Texte intégral
TRIBUNAL JUDICIAIRE DE LILLE
___________________
Le Juge des Libertés et de la Détention
NOTE D’AUDIENCE
Articles L.614-1, L.614-13, L.741-10, L.743-5, L.743-20 du CESEDA
Audience publique
DATE D’AUDIENCE : 10 Août 2024
DOSSIER : N° RG 24/01725 - N° Portalis DBZS-W-B7I-YUSN - M. LE PREFET DE L’OISE / M. [Y] [V]

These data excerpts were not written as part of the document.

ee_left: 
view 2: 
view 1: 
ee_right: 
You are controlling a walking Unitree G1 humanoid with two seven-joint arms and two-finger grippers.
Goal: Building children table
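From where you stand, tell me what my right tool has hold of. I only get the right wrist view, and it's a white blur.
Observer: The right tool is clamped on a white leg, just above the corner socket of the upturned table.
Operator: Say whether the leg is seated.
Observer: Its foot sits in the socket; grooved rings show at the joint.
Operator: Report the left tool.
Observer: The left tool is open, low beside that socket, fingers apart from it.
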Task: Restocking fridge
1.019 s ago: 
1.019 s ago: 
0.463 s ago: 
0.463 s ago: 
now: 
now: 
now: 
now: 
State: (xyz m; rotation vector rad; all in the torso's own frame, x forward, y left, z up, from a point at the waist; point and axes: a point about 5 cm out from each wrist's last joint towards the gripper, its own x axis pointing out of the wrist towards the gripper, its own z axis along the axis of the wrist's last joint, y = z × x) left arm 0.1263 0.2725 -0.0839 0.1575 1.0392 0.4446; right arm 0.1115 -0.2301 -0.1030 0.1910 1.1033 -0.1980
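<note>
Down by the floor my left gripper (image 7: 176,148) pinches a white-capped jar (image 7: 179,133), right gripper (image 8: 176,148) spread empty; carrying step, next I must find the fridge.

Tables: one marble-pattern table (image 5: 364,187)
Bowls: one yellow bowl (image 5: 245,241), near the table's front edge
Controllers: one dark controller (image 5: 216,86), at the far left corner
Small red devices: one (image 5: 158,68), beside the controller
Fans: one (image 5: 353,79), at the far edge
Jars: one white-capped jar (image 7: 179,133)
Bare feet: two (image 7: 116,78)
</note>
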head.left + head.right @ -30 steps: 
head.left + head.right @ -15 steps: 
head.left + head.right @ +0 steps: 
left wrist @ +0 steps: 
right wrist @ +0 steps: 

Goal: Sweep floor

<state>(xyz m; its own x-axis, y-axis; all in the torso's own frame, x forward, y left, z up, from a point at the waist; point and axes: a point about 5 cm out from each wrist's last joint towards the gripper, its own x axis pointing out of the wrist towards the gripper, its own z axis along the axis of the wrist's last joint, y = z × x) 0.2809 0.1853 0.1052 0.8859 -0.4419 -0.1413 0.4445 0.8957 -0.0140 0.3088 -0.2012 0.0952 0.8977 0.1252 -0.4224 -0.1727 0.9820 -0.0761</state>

MAGISTRAT : Clémence DESNOULEZ
GREFFIER : Catherine MONTHAYE
DEMANDEUR :
M. LE PREFET DE L’OISE
Représenté par Maître Wiyao KAO, avocat (cabinet ACTIS - VAL DE MARNE)
DEFENDEUR :
M. [Y] [V]
Assisté de Maître Sylvie LAPORTE avocat commis d’office
En présence de Mme [N] [G], interprète en langue anglaise ,
__________________________________________________________________________
DEROULEMENT DES DEBATS
L’intéressé déclare : je suis né le 12/01/1989 au NIGERIA.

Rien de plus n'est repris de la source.